I forgot to mention that I'll be using tan Smart Pots in which to grow the clones.  I have several each of the 5-gallon and 7-gallon sizes.  I haven't decided which size I'll use yet.  Probably the 7-gallon size.

I'm a big believer in the heat-reduction and air-pruning qualities of the fabric pots, and the tan color reduces heat even further.  Just MHO.


----------



## The Hemp Goddess (Aug 3, 2015)

My hydro always blows my soil grows away, but I am still somewhat a newbie with organics, which I consider a lot tougher than hydro.

What kind of hydro are you running?  I also hate to pH, so tried the PH Perfect line.  My plants hated it though--they reacted adversely the first time I used it.  I have virtually full bottles and may give them another try, but then maybe not.  Hope you have better luck.  I am using their Jungle Juice 3 part now.  It is the same formula as GH Flora series.

As a side note, rapid rooters will stand up if you turn them upside down.  However, they dry out so fast that it is very hard to use them without the cell tray.  I always end up cutting the cell trays into smaller chunks.
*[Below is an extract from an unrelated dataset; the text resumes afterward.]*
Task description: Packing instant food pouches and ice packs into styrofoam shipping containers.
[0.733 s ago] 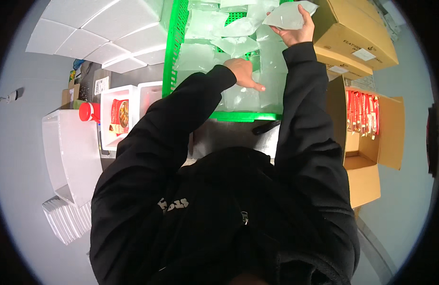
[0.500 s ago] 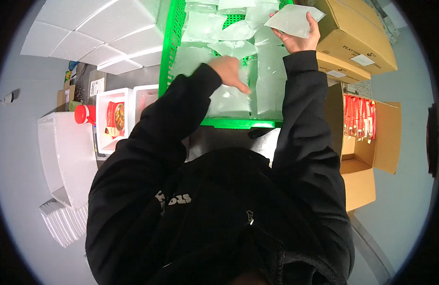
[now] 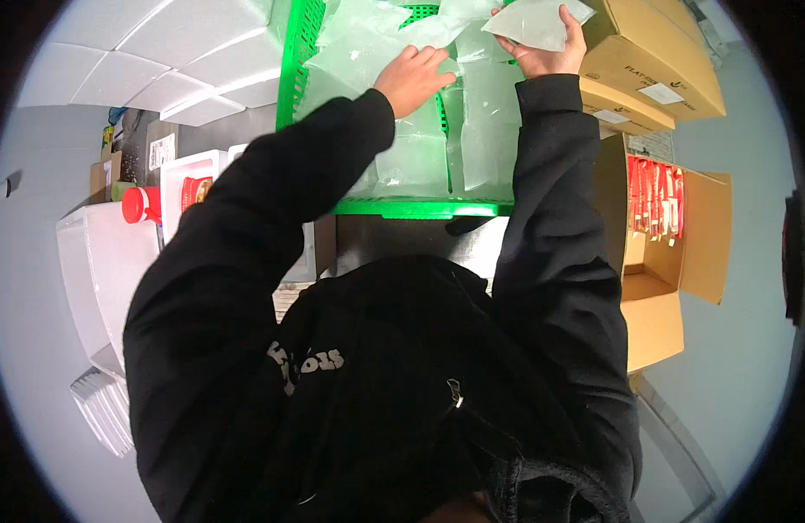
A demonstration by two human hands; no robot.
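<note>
Flat, whitish gel ice packs [image 3: 411, 166] lie in several overlapping rows inside a green plastic crate [image 3: 420, 208]. My left hand [image 3: 413, 83] is low over the middle of them, fingers bent and thumb toward the right, closed at the edge of one pack; its fingertips are partly hidden. At the crate's far right corner, my right hand [image 3: 555, 59] holds up another ice pack [image 3: 537, 23], thumb on its right side and fingers beneath.
White foam boxes [image 3: 185, 52] are stacked at the far left, with an open foam box [image 3: 169, 218] and a red-lidded jug [image 3: 139, 205] nearer. On the right stand cardboard boxes [image 3: 646, 61] and an open carton [image 3: 655, 288] with red packets [image 3: 655, 196].
My left hand has moved up and slightly left, from the near packs to the middle ones, and its fingers have bent in. The right hand still holds its ice pack.
</note>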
Looking forward to following your grow.  I have 5 Satori seedlings now and may go with hydro for some and organic with others.  They are seeds though, so not a good test, like yours will be.


----------



## HotelCalifornia420 (Aug 3, 2015)

The Hemp Goddess said:


> My hydro always blows my soil grows away, but I am still somewhat a newbie with organics, which I consider a lot tougher than hydro.
> 
> What kind of hydro are you running?  I also hate to pH, so tried the PH Perfect line.  My plants hated it though--they reacted adversely the first time I used it.  I have virtually full bottles and may give them another try, but then maybe not.  Hope you have better luck.  I am using their Jungle Juice 3 part now.  It is the same formula as GH Flora series.
> 
> ...



After I get done with 2 or 3 soilless/synthetic grows and decide on an exact nute lineup, I'm going to transition to either DWC or Flood & Drain.  F&D sounds easier, but the  consensus seems to be that DWC is more productive.

Thanks for the tip on Rapid Rooters.

Organics will treat you well.  I just wanted to try something new with hydro.  If I ever mix my own soil again I'll have to buy one of those home cement mixers from Harbor Freight.  Manually mixing my soil in a compost tumbler was hard on my shoulders and neck.  But using only water the entire grow sure was nice.


----------



## HotelCalifornia420 (Aug 4, 2015)

*Day 22 Update:*

Well, the unexpected has happened. The clones in pure Roots Organic soil (the rightmost two) show new growth, while the clone in ProMixHP-AN has shown no growth in two days.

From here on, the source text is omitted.